Wat betreft duurzaamheid omarmt de PvdA in grote lijnen hetzelfde programma als GroenLinks, maar omdat het betreffende hoofdstuk pas begint op pagina 47 ontstaat toch de indruk van 'minder'. GroenLinks is op veel punten gedetailleerder en minder ambivalent. Zo moeten de kosten van autorijden eerlijker worden verdeeld, maar het programma vermeldt wel trots dat de door de PvdA gesteunde wegverbreding succesvol is geweest.

Over onderwerpen als de zorg en de politieke democratisering is de PvdA weer duidelijker en gedetailleerder dan GroenLinks. Opvallend is overigens hoe onopvallend een thema als integratie is weggestopt in het hoofdstuk over 'Meedoen'. De PvdA lijkt opgelucht dat dit brisante onderwerp, waaronder zij meer dan tien jaar heeft geleden, inmiddels lijkt te vervagen. Ook Wilders heeft Mekka immers ingeruild voor Brussel als hoofdstad van het Kwaad.
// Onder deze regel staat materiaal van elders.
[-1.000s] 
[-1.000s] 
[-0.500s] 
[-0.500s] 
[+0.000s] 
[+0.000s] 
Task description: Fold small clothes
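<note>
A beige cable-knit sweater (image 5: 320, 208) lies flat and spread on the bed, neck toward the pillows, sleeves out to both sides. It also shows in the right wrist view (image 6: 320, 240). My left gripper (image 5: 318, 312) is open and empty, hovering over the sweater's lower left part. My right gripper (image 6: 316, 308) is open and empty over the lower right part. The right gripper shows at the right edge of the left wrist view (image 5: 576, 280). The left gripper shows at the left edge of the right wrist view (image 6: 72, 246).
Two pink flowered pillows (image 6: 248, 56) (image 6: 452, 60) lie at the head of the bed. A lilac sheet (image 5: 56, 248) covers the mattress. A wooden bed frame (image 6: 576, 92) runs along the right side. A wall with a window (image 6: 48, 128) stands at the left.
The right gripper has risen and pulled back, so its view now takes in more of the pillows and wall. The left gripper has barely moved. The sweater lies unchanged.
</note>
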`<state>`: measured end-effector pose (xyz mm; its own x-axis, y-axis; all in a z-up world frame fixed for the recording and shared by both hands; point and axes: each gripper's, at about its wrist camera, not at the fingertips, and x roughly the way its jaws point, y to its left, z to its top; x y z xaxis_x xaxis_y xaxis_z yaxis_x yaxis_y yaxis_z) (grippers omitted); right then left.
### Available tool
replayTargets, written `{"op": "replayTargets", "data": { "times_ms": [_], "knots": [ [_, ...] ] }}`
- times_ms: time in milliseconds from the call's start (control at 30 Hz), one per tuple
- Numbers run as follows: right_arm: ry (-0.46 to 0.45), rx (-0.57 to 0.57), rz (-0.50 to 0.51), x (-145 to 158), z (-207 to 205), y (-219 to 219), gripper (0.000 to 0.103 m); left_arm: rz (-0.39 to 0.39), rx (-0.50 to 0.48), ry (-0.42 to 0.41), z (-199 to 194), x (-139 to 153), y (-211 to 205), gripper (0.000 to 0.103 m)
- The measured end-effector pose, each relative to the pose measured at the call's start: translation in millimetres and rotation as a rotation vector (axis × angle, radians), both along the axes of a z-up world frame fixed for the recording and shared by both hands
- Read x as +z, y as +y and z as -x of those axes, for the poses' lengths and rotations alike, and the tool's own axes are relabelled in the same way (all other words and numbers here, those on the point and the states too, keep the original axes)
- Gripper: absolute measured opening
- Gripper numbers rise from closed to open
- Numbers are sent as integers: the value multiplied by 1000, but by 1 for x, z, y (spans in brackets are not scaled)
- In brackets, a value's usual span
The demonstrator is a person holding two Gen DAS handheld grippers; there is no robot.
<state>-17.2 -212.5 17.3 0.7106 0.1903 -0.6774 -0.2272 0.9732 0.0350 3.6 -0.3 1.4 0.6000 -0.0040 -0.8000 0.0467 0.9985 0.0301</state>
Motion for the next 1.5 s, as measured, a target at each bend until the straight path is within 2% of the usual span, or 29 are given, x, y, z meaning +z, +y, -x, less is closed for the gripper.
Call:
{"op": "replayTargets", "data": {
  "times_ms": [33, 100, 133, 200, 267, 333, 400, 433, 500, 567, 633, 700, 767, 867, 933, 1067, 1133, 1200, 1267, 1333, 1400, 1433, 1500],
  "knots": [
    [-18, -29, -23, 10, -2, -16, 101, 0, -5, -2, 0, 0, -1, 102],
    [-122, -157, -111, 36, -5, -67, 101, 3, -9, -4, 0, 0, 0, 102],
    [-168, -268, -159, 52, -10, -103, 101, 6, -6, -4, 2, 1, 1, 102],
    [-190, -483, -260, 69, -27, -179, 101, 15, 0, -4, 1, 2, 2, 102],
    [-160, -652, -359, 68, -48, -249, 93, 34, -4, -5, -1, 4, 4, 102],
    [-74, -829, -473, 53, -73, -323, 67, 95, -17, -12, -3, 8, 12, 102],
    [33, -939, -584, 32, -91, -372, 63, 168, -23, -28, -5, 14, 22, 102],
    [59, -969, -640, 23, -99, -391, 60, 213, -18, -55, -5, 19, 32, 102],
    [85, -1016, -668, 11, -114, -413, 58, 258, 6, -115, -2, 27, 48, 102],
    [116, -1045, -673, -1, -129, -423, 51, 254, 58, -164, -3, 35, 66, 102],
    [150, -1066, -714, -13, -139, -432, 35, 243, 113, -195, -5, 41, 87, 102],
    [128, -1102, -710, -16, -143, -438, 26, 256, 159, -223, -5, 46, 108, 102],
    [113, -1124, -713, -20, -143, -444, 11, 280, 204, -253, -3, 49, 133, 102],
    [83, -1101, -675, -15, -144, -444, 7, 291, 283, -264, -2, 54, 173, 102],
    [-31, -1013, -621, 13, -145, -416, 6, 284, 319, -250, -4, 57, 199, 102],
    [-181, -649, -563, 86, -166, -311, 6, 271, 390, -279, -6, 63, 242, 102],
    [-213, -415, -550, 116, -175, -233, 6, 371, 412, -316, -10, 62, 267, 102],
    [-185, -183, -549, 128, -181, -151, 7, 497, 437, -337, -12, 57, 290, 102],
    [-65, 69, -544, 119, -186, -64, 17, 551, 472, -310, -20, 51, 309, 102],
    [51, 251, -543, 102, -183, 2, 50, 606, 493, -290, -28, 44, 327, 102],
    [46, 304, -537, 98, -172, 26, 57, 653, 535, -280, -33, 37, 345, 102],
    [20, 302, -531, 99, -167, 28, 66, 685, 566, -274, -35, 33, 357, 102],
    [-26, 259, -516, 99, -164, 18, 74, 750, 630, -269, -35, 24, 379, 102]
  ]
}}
Een gezamenlijk programma?

Kortom: een saai en braaf maar betrouwbaar links programma, zonder enige verrassing, dat zonder grote moeite kan worden samengevoegd met dat van GroenLinks. Het moet dan wel hier en daar worden geamendeerd, bijvoorbeeld inzake Trots op Nederland en de ambivalentie over Europa, het industriële groeidenken, en het lichte wantrouwen tegenover de economische individualisering. Als de visietekst van GroenLinks vooraf kan gaan aan de puntjes van de PvdA, zie ik geen inhoudelijk bezwaar meer tegen een gezamenlijk verkiezingsprogramma.